ASSIGNMENT | For each line below that contains the word "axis", return that line.

PROVIDED MATERIAL |
□ □ □ □
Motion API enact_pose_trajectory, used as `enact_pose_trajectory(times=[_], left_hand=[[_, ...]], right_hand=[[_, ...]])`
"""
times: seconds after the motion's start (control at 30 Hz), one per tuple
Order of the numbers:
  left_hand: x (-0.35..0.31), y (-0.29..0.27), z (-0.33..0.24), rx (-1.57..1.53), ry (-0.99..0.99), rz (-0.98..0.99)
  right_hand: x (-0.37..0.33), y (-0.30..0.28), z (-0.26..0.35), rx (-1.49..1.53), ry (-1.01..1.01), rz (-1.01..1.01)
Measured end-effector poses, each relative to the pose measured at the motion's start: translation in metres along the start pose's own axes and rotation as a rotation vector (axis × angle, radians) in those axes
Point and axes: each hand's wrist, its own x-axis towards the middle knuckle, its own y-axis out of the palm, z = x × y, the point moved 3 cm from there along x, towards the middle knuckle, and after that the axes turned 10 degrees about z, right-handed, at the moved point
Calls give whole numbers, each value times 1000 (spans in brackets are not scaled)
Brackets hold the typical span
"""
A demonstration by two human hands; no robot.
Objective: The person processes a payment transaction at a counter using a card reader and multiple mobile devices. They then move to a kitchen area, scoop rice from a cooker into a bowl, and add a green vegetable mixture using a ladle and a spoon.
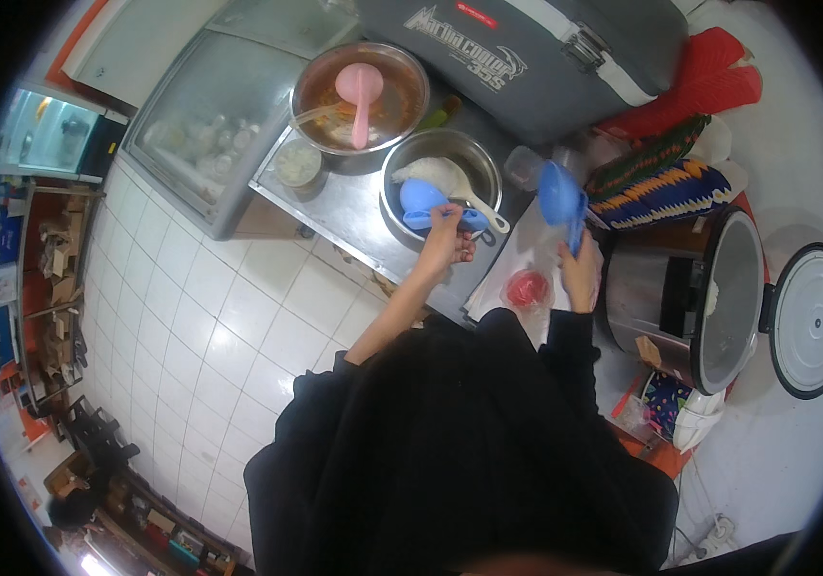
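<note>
A steel pot (392,165) stands on the metal counter in front of me, holding a pale ladle (474,206) and a blue ladle (420,196). My left hand (445,242) reaches over its near rim, fingers closed on a blue handle beside that ladle's round bowl. To the right of the pot, my right hand (580,276) grips the handle of another blue ladle (556,190), raised with its bowl upward and away from me. A small clear plastic cup (524,167) sits between the pot and the raised ladle.
Beyond lies a large steel bowl (308,69) of brownish soup with a pink ladle (361,91). Left of the pot is a tub of whitish pieces (297,165). A grey cooler box (546,67) rises behind. An open rice cooker (656,298) and a red plastic bundle (527,288) are right.
</note>
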Motion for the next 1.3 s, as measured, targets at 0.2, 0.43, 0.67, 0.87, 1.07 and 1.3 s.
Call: enact_pose_trajectory(times=[0.2,0.43,0.67,0.87,1.07,1.3], left_hand=[[15,4,12,13,-65,21],[3,11,18,262,-95,87],[-10,2,31,398,-32,10],[-34,-19,40,398,81,-158],[-73,-54,46,253,316,-379],[-139,-105,45,-41,511,-719]], right_hand=[[20,-17,-133,174,183,363],[47,-2,-156,-256,-151,14],[71,5,-164,-174,-177,-90],[89,21,-130,-196,-276,-128],[78,13,-100,-169,-426,-243],[14,-8,50,40,-565,-79]])
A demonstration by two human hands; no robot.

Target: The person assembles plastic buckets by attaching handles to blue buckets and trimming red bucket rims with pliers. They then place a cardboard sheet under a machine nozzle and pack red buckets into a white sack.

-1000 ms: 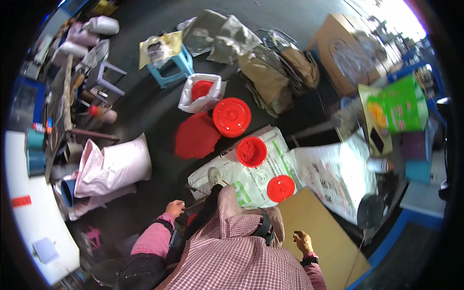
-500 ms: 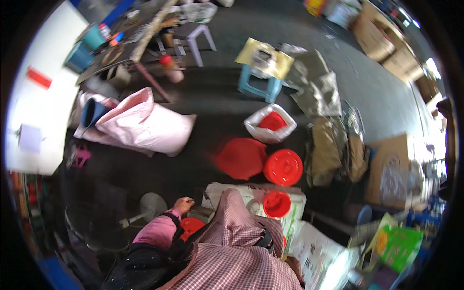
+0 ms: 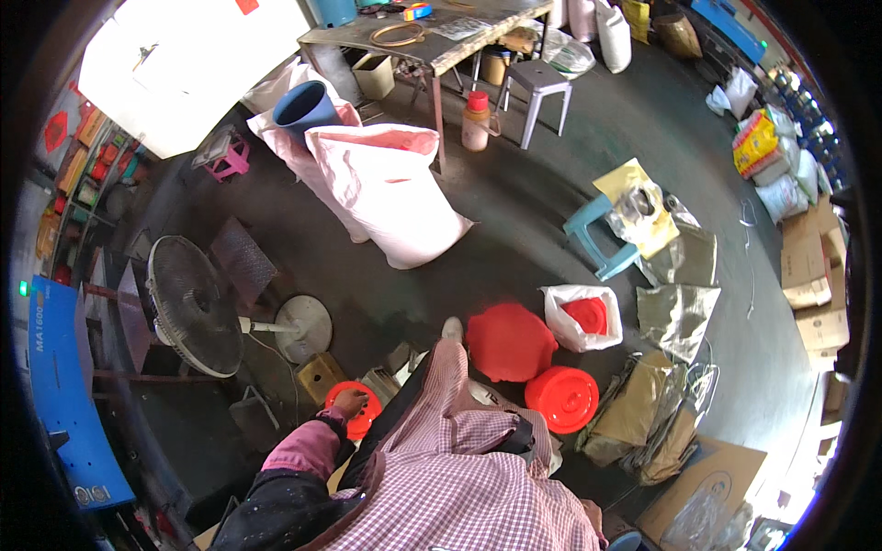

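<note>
My left hand (image 3: 349,402) reaches down beside my left leg, its fingers bent at the dark holes in the top of a round red plastic stool (image 3: 365,424). Only a sliver of my right hand (image 3: 593,512) shows at the lower edge, beside the checked apron; its fingers are hidden. Ahead of my knees lies a flat red heap (image 3: 511,342) on the dark floor. A round red plastic lid or tub (image 3: 562,400) is to its right. Behind that stands a white sack (image 3: 602,344) with red material inside.
A standing fan (image 3: 195,306) with a round base is at left. Large pale pink sacks (image 3: 404,207) stand ahead, one with a blue bucket (image 3: 312,106). A blue stool (image 3: 597,234), foil-like sheets (image 3: 678,317) and cardboard (image 3: 703,491) are at right. A worktable (image 3: 432,46) is farther off.
The view has swung left, bringing the fan and blue machine into sight. My left hand has moved from beside the red stool onto its top. My right hand shows less.
</note>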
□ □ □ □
YOUR SOLUTION |
Measured end-effector poses, each relative to the pose measured at the motion's start: translation in metres along the start pose's own axes and rotation as a rotation vector (axis × angle, radians) in those axes
Point and axes: each hand's wrist, its own x-axis towards the middle knuckle, its own y-axis out of the palm, z = x × y, the point moved 3 cm from there along x, towards the middle knuckle, and after that the axes turned 10 degrees about z, right-handed, at the moved point

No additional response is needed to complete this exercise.